** Your task **
In how many lines of the data does the word "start" appear? Give the number by itself.

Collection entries
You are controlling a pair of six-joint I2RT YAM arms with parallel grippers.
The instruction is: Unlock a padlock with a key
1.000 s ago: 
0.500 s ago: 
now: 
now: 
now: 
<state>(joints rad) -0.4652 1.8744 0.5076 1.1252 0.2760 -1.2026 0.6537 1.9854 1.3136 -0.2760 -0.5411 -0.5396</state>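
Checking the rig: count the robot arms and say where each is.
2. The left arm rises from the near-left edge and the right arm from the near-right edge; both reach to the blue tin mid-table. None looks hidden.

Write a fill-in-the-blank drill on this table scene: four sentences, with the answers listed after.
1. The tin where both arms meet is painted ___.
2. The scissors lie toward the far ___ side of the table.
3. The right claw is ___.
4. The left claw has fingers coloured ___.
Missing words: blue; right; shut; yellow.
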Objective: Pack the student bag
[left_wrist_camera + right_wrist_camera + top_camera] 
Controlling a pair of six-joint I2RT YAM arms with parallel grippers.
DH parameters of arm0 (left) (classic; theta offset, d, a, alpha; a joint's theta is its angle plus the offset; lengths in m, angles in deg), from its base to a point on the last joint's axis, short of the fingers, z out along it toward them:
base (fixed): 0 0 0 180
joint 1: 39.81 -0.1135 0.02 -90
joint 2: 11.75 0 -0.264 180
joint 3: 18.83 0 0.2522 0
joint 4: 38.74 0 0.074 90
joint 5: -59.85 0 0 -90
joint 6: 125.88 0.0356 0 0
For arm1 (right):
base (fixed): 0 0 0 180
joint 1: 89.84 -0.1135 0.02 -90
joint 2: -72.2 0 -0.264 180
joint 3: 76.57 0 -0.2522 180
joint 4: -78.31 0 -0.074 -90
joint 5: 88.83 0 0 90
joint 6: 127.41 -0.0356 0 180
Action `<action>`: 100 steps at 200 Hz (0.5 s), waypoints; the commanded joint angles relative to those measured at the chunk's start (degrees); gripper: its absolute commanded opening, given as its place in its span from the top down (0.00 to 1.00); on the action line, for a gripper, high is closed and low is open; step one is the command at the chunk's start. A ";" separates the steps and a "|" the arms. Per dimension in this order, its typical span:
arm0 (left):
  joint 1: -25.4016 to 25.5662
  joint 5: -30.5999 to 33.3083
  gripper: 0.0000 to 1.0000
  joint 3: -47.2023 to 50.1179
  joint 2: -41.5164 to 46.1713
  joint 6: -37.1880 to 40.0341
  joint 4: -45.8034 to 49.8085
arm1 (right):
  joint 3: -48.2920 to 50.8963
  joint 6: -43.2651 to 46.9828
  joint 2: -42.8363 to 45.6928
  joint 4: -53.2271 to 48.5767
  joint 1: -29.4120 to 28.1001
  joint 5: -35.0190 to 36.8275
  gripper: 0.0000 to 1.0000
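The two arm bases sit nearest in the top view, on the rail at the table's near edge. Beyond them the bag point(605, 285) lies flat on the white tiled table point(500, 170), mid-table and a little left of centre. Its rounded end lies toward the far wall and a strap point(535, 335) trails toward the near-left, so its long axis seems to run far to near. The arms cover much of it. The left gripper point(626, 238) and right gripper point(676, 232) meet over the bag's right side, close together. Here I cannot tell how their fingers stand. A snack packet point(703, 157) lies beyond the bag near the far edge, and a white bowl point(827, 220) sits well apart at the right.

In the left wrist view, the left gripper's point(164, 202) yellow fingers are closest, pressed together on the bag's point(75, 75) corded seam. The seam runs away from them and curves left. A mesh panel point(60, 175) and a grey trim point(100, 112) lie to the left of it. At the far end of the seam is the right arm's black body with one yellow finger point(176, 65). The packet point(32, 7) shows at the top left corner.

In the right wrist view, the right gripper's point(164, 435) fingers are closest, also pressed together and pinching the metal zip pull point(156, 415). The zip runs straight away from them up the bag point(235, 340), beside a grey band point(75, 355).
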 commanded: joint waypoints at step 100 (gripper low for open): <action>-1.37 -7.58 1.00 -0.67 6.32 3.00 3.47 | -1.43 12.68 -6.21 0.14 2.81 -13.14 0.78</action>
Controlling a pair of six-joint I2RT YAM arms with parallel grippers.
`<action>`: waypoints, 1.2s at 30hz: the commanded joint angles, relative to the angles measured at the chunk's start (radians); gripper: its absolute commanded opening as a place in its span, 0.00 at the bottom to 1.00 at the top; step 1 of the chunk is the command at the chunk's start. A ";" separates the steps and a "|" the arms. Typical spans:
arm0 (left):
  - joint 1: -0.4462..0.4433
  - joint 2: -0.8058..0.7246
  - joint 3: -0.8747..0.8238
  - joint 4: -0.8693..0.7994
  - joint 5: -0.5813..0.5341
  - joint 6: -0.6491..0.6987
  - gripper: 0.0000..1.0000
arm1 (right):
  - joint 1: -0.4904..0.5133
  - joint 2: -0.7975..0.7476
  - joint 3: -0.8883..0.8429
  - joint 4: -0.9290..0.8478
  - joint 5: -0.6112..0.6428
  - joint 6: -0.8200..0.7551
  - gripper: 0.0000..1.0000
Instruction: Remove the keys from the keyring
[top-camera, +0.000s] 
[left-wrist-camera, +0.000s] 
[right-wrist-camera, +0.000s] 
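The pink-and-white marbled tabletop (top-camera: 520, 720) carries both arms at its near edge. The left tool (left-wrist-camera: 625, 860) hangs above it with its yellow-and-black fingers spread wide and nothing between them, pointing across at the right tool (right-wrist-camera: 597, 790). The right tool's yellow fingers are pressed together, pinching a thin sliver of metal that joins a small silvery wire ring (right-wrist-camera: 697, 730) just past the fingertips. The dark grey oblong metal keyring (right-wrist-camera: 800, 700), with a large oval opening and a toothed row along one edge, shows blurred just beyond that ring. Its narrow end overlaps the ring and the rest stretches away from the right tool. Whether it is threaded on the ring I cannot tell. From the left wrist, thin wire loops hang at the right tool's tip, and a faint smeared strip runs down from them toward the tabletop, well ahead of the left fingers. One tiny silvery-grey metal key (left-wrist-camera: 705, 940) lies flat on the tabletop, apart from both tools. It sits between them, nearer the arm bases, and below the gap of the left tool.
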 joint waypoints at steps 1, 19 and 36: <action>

** Expected answer **
2